One of the tenets of FSMA is the requirement for preventive systems (AKA HACCP) for all food groups regulated by FDA. Up to the time of passage of FSMA, FDA wanted preventive systems only for seafood, fruit and vegetable juices and low-acid canned foods. Since the requirement for preventive systems is about to be extended to all foods regulated by FDA it may be instructive for affected food firms to consider some of the common problems experienced by the seafood industry during the implementation of HACCP. This regulation has been highly successful and truly promoted seafood safety and consumer confidence in these products. There are several useful lessons that may make your transition to compliance easier.

  1. Unnecessary CCP’s. Implementation of the Seafood HACCP regulation came with a great deal of uncertainty for the industry.   Their response was to include a hazard as a CCP even when it did not meet the FDA “reasonably likely to occur” standard. This resulted in some cases overly complicated HACCP plans.   Firms can avoid this problem through rigorous hazard analysis and following agency guidance for the commodity being processed.
  1. Mixing sanitation controls with HACCP controls.The Seafood HACCP Regulation requires that certain aspects of sanitation be properly controlled, monitored and documented through records. While it is feasible to include these controls within the HACCP plan it is much simpler keep sanitation controls separate from HACCP controls.   A sanitation SOP is highly recommended that show how sanitation is controlled, monitored and recorded.
  1. Monitoring need to be available in their original form in an organized fashion.Inadequate or poorly organized monitoring records were a big problem. Ideally, records should not be rewritten unless absolutely necessary. Rewritten records are a red flag to FDA investigators.   If records are missing do not falsify information to fill the gaps. This could be the basis for a severe regulatory action. It is much better to perform a verification review and corrective action that is available to the investigator.
  1. If a new product is introduced to your processing operation the HACCP plan should be amended immediately.Do not wait until a convenient time as a regulator could show up at any time. Also, do not assume that the hazard analysis and HACCP plan for a similar product will be the same.   Either can result in a finding of failure to have a HACCP plan. You should start at the beginning with a proper hazard analysis and develop the plan for that product in accordance with the hazards you identify.
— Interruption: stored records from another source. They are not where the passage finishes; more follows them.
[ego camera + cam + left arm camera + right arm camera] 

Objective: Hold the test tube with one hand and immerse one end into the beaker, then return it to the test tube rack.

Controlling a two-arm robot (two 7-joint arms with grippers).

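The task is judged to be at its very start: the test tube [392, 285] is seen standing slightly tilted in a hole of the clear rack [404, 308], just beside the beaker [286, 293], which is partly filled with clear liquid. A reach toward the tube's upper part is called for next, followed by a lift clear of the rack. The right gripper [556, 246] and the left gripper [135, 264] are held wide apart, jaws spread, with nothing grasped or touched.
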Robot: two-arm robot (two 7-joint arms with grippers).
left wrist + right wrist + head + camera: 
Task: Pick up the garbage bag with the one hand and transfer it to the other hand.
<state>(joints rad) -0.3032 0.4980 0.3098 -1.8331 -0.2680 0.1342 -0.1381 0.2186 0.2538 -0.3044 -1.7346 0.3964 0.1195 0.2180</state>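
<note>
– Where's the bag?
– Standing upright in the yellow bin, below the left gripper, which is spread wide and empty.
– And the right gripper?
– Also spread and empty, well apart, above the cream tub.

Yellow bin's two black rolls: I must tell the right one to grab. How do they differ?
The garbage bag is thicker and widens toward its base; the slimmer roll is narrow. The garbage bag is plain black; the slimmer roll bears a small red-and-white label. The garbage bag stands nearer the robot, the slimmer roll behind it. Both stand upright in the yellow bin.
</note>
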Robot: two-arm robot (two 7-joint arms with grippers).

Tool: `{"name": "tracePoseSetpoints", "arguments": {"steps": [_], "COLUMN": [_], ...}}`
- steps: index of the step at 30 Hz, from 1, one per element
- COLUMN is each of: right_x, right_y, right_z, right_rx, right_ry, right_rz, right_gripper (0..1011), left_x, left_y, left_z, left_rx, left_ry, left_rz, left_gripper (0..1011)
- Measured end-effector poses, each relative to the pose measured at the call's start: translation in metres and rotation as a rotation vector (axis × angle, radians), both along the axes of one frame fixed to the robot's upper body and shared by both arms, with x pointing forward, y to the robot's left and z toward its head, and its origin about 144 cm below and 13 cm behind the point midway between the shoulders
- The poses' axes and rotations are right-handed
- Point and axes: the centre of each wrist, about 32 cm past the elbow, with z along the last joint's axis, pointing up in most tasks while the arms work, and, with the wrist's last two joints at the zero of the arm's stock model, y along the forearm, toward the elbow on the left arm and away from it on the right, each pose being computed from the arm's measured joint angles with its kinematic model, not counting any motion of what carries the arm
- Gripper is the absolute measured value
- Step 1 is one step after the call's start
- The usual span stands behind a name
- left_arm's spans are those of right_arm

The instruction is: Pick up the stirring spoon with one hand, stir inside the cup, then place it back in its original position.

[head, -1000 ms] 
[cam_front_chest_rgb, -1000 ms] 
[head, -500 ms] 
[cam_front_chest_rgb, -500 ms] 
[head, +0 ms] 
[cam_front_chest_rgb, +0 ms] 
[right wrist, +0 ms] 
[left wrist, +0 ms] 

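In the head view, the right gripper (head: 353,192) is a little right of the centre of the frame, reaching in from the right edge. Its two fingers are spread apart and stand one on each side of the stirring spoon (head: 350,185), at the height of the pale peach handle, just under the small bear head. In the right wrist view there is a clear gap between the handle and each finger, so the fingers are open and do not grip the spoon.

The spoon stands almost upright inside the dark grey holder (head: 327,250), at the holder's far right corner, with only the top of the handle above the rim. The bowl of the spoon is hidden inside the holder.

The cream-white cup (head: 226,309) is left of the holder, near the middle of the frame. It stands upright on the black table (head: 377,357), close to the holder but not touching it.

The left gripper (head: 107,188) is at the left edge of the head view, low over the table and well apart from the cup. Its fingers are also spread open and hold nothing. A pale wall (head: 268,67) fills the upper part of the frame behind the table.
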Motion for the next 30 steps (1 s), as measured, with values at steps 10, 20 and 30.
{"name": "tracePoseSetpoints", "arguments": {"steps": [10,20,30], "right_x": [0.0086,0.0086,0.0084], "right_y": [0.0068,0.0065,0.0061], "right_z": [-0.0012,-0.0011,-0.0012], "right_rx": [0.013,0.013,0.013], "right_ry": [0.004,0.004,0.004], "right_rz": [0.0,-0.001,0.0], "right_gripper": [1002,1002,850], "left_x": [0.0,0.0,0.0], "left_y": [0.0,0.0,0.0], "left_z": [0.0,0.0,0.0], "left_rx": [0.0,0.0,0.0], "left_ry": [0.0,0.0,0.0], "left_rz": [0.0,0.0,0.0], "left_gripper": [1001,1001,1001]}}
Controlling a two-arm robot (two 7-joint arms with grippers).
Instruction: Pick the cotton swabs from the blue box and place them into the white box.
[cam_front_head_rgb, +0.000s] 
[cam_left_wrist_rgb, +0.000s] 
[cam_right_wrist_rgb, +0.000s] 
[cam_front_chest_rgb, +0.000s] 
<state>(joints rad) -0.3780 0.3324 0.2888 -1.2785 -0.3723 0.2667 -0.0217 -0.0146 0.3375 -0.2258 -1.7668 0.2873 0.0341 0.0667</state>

  1. Scientific studies used to establish a critical limit for a CCP should be readily available to the investigator.For example, a study to show the necessary heat penetration time-temperature parameters of a cooked product to achieve sufficient bacterial kill or the proper mix of salt, water and exposure time to achieve a proper level of water phase salts in a cold smoked fish products are important information for the investigator to evaluate whether the critical limit of a CCP is adequate to control the hazard.
  1. Generic HACCP plans should not be used.In the past some operations adopted a generic HACCP plan to cover their processing without performing a hazard analysis.   This often resulted in hazards being missed and a faulty plan. FDA expects that each firm will conduct a hazard analysis.   Not doing so could result in a serious charge.